Third, political correctness. Talking about this in public opens up the huge can of worms about forbidden topics like IQ, heredity, sex differences, and race. Obviously, Jody Foster acts as if she believes The Bell Curve that IQ is important and highly heritable, as do most other liberals when it comes to themselves and their offspring, just as their vaunted enthusiasm for diversity suddenly evaporates when choosing a school for their own children!

So, we're just going to stumble into the era of free market eugenics with almost no honest thought about what it all might mean for the future of the human race.

Posted by Tyro | August 1, 2007 11:45 AM:"The evidence? The script is the evidence. I clearly remember the script much better than you"

OK. I'll grant you that. My wrong.

Posted by Jim W | August 1, 2007 12:06 PM :"Why this conclusion? Aborting these babies is obviously the right thing to do, so if a single payer system makes this more likely, then this should be an argument in its favor."

I do not see it is the right thing to do much less that it is obvious that it is. Every life has value and I can introduce you to some parents of Down's children who think so. The problem here is that parents may waver and the doctor's intervention may tip the balance in a way that they may deeply regret later. The State should not intervene in this way.

Posted by henry evans | August 1, 2007 1:02 PM:"What's objectionable about selection by parents? It's an individual choice about an intensely private matter that does not invade anyone else's rights."

It is hard to think of a more radical change to society than widespread sex selection. Societies with 10 percent fewer women than men are not just like Rhode Island but with more complex domestic arrangements. Every single aspect of life is changed - and such societies tend to be highly autocratic for a start. A more obvious public good I would find it hard to think of.

Posted by Jinchi | August 1, 2007 2:09 PM:"No state coercion in Gattaca? Did we watch the same movie."

Where was the coercion by the state in Gattaca?

Posted by Jinchi | August 1, 2007 2:09 PM:"In Gattaca everything was determined by a person's genetic makeup. Thus the term "invalid" which pops up every time a genetic sample is taken. And the presumption of guilt based on the fact that an "invalid" had once been on the floor where someone was murdered - despite the fact that the entire janitorial staff is made up of invalids."
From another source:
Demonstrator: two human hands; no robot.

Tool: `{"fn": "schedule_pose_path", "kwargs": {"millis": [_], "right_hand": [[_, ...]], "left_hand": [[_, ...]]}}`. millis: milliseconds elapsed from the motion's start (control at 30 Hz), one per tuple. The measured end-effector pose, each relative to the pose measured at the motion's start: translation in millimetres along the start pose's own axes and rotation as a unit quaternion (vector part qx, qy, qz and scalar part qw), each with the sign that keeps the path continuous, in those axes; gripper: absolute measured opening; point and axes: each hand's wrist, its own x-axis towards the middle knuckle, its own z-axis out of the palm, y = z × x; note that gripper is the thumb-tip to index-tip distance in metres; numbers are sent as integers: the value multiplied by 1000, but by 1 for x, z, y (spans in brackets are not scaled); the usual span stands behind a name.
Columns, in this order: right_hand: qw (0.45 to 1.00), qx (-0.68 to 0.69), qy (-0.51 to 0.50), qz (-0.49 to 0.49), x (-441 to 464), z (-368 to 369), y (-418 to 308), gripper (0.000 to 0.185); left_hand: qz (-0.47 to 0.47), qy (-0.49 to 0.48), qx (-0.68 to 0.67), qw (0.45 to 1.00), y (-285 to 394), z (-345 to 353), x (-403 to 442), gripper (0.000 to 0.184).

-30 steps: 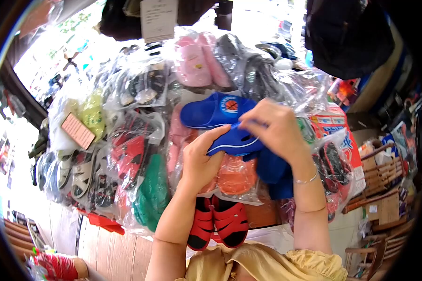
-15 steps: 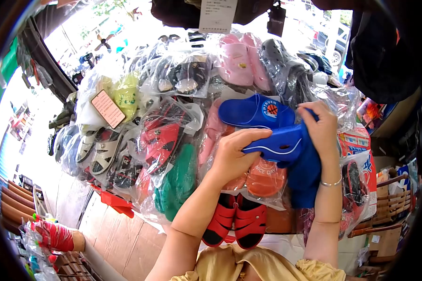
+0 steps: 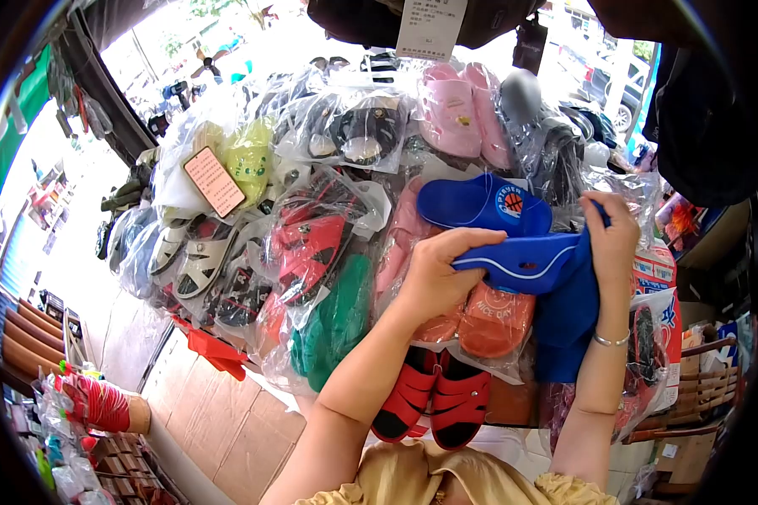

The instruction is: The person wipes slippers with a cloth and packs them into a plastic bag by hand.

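My left hand (image 3: 448, 273) grips the toe end of a blue slipper (image 3: 514, 263) with a white line along its side. Closed fingers of my right hand (image 3: 613, 236) pinch the top of a dark blue cloth (image 3: 568, 324), which hangs down against the slipper's other end. Just beyond lies a second blue slipper (image 3: 463, 202) with a basketball print on its strap. Below my hands are orange slippers (image 3: 497, 320) in clear plastic and a pair of red and black slippers (image 3: 459, 400).
Bagged footwear covers the stand, including pink clogs (image 3: 448, 109), green slippers (image 3: 333, 320) and red sandals (image 3: 312, 248). A phone (image 3: 214, 182) with text on its screen rests on the left bags. Dark goods with a white tag (image 3: 429, 27) hang overhead.
The scene has shifted slightly right in view. The held blue slipper has turned more side-on, showing a hole in its side. Both hands keep their holds.
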Motion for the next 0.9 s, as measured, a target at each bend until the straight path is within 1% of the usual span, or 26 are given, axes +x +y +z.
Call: {"fn": "schedule_pose_path", "kwargs": {"millis": [67,100,167,200,233,300,333,367,433,467,500,533,567,600,633,667,700,733,767,833,867,900], "right_hand": [[999,33,43,0,1,-10,-8,9],[999,34,43,0,-1,-10,-17,9],[997,57,-28,-43,-5,-6,-36,9],[998,39,-26,-45,-3,-5,-32,10],[998,41,-24,-43,-1,-2,-23,10],[998,37,42,0,2,3,1,10],[998,46,52,11,2,4,7,9],[995,54,49,61,0,-1,11,11],[987,100,111,57,3,-5,15,13],[982,129,112,79,2,-9,16,17],[982,130,111,79,1,-7,16,17],[971,188,120,91,0,-5,15,19],[956,245,129,102,-1,-3,15,20],[951,261,116,122,-1,-1,16,22],[950,262,117,121,-3,3,19,22],[940,284,123,145,-4,8,21,22],[928,305,129,169,-5,12,23,22],[933,285,146,164,-5,15,21,24],[933,285,144,165,-6,18,27,24],[918,317,152,185,-6,22,36,26],[917,318,153,186,-8,25,37,26],[914,314,176,188,-9,27,28,29]], "left_hand": [[-55,11,-90,994,-1,-5,0,50],[-56,12,-89,994,-2,-5,0,50],[-55,38,-145,987,-5,-6,-1,46],[-56,35,-141,988,-7,-7,-2,46],[-55,53,-149,986,-10,-9,-2,45],[-52,73,-155,984,-14,-12,-2,44],[-66,85,-182,977,-16,-13,-1,44],[-81,98,-209,970,-18,-15,0,43],[-71,104,-223,967,-20,-14,0,43],[-86,109,-256,957,-21,-13,-2,42],[-101,114,-290,945,-22,-11,-2,41],[-83,113,-335,932,-28,-9,-4,41],[-83,114,-334,932,-31,-7,-5,41],[-80,117,-390,910,-33,-6,-5,42],[-75,119,-446,884,-34,-5,-5,44],[-73,119,-445,885,-36,-2,-5,44],[-104,126,-453,876,-37,1,-6,46],[-137,134,-460,867,-38,3,-7,47],[-139,135,-460,866,-39,5,-8,47],[-150,133,-494,846,-38,7,-7,48],[-150,133,-493,847,-38,9,-7,48],[-149,130,-527,826,-39,11,-8,48]]}}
Actually very little was determined by a person's genetic make up in Gattaca - except, of course, for all the things that Ethan Hawke wanted. The State did not prevent him being born for instance. The State did not deny him anything that I recall. A company connected with the Space program, which may have been State-run, denied him a place on the Space program - but then was that irrational? The film ends too soon to be sure. I suppose that we are to assume that he comes back in triumph and marries the girl. OK. Fine. That means the science is garbage. But what if it is not and he kills himself and his entire crew? Wasn't that discrimination right? NASA does not, after all, let people with weak hearts fly. Is that unfair discrimination?
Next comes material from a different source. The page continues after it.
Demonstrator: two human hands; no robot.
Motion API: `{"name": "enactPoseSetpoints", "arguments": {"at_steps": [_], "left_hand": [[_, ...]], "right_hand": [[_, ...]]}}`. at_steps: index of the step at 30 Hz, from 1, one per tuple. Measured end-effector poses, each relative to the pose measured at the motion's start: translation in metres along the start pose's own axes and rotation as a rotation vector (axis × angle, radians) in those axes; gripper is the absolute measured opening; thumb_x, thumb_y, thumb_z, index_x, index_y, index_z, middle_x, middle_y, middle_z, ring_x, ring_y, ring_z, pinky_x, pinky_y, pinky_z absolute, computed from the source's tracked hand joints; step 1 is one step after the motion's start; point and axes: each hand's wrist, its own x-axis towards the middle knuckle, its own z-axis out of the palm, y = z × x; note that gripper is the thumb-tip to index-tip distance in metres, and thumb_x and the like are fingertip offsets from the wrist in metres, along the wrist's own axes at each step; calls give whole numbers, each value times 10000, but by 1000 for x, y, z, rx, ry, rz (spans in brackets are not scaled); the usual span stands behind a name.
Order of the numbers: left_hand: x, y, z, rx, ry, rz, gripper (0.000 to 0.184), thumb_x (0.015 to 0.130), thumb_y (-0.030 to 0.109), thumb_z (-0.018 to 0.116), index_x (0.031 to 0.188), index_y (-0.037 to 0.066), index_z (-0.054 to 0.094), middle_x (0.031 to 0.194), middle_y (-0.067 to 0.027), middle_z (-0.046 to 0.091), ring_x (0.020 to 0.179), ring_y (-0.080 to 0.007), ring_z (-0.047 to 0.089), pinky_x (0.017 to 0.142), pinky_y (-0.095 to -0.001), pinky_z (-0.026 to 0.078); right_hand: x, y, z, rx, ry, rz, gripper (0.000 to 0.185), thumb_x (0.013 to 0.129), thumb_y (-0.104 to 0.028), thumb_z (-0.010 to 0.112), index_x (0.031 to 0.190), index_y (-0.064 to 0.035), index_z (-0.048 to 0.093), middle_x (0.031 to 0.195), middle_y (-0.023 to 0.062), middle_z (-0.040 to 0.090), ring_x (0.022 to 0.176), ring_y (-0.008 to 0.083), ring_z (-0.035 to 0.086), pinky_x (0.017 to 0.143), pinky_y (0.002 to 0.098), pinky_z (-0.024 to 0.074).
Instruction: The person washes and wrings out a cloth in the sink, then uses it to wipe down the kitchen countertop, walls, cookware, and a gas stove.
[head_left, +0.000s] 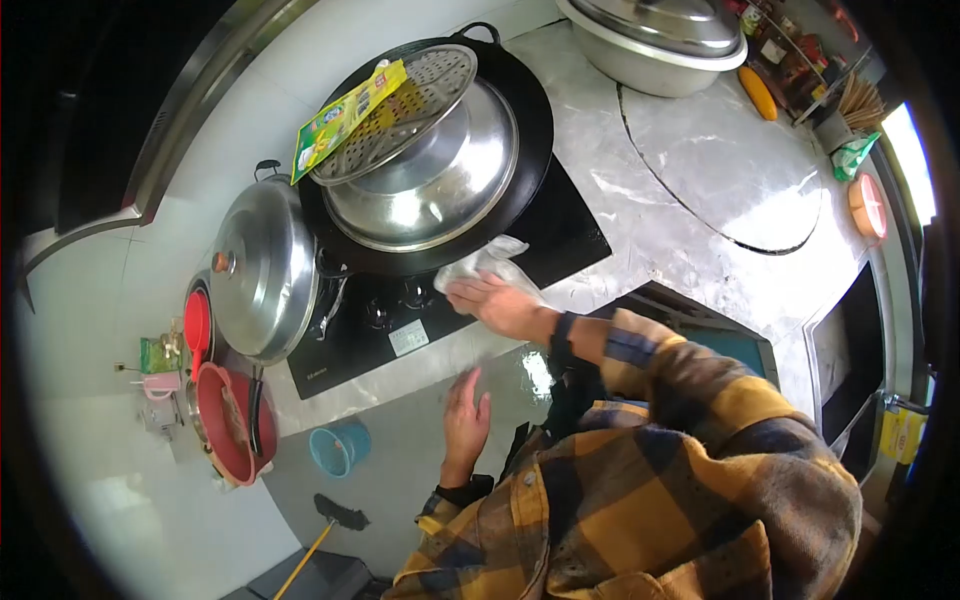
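My right hand presses a white cloth onto the front edge of the black stove, just right of the knobs. Its fingers are together over the cloth. Lower down, my left hand hangs in front of the counter with nothing in it, the thumb apart from the fingers. Behind the cloth sits a black wok holding an upturned metal bowl. On the bowl rest a perforated metal plate and a yellow-green packet.
A lidded pan is at the stove's left, with a red basin beyond it. A large lidded basin stands at the back. On the floor are a blue bucket and a broom.
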Motion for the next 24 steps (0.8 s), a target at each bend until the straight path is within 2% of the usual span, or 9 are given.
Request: {"name": "enactPoseSetpoints", "arguments": {"at_steps": [2,4,10,12,14,16,20,21,24], "left_hand": [[-7,3,4,5,-13,-42,436,818,99,557,1236,37,447,1222,-191,489,1145,-338,449,962,-400,365],[-9,2,6,6,4,-73,435,817,98,561,1233,40,451,1197,-194,505,1122,-339,463,946,-398,376],[14,-11,-19,73,371,-111,401,808,104,582,1195,64,485,1107,-151,563,1033,-318,513,885,-389,411],[27,-13,-37,116,447,-136,390,798,97,591,1176,69,495,1096,-140,562,1019,-313,513,877,-390,412],[43,-23,-54,162,508,-142,389,784,87,603,1160,73,501,1093,-130,557,1013,-312,508,874,-390,412],[56,-38,-65,205,539,-131,398,766,73,617,1147,74,503,1099,-121,547,1015,-314,500,875,-388,410],[73,-66,-69,208,555,-73,422,729,59,642,1128,77,507,1123,-112,527,1025,-322,484,878,-395,405],[75,-73,-67,205,530,-57,426,724,60,646,1127,80,509,1129,-111,525,1027,-322,483,878,-397,404],[74,-89,-67,199,448,15,419,721,61,643,1119,73,511,1134,-109,524,1024,-310,484,882,-403,399]], "right_hand": [[11,-9,4,-210,99,27,380,824,-157,467,1182,-36,510,1293,65,448,1215,206,394,977,389,298],[6,-7,2,-112,84,63,377,833,-171,468,1187,-48,510,1279,55,458,1196,203,407,961,385,309],[-59,22,-45,-157,-116,213,397,837,-173,471,1233,-156,494,1267,26,457,1189,195,413,974,410,316],[-76,30,-75,-182,-125,377,386,838,-168,469,1222,-157,512,1260,32,469,1191,200,414,971,432,318],[-102,54,-80,-197,56,395,379,832,-154,475,1206,-128,527,1245,45,488,1185,210,424,964,451,323],[-107,53,-94,-210,39,416,350,844,-165,462,1178,-105,546,1238,42,504,1152,206,453,964,406,328],[-102,41,-56,-155,92,395,345,830,-115,466,1162,-86,557,1212,43,524,1128,190,469,919,351,367],[-87,25,-42,-246,-150,442,391,796,-70,457,1176,-88,546,1216,86,519,1155,233,461,977,387,327],[-41,-30,-11,-76,-51,339,395,812,-99,408,1182,-93,547,1249,67,502,1165,236,450,1002,400,298]]}}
The presumption of guilt is in the minds of the police investigation - not the Courts. So it is not a real presumption of guilt.

Posted by Steve Sailer | August 1, 2007 4:49 PM:"The most successful current eugenics system is the one that has radically cut the incidence of Tay-Sachs disease among the children of highly Orthodox Jews."

Actually that is not a eugenics program. It is a dysgenics system. It is greatly cutting the rate of Tay-Sachs in the Orthodox Jewish community but at the expense of greatly increasing the rate at which the genes for it occur. Rabbi Joseph Ekstein is a hero of mine, and his work has reduced human suffering enormously, but he is doing nothing whatsoever to reduce the frequency of the Tay-Sachs gene in the population. To put it brutally, in the past two carriers of the gene would often meet and marry and have few surviving children if any. Now if they meet, they do not marry, but rather marry someone else and so have many surviving children. The gene is no longer being eliminated from the gene pool.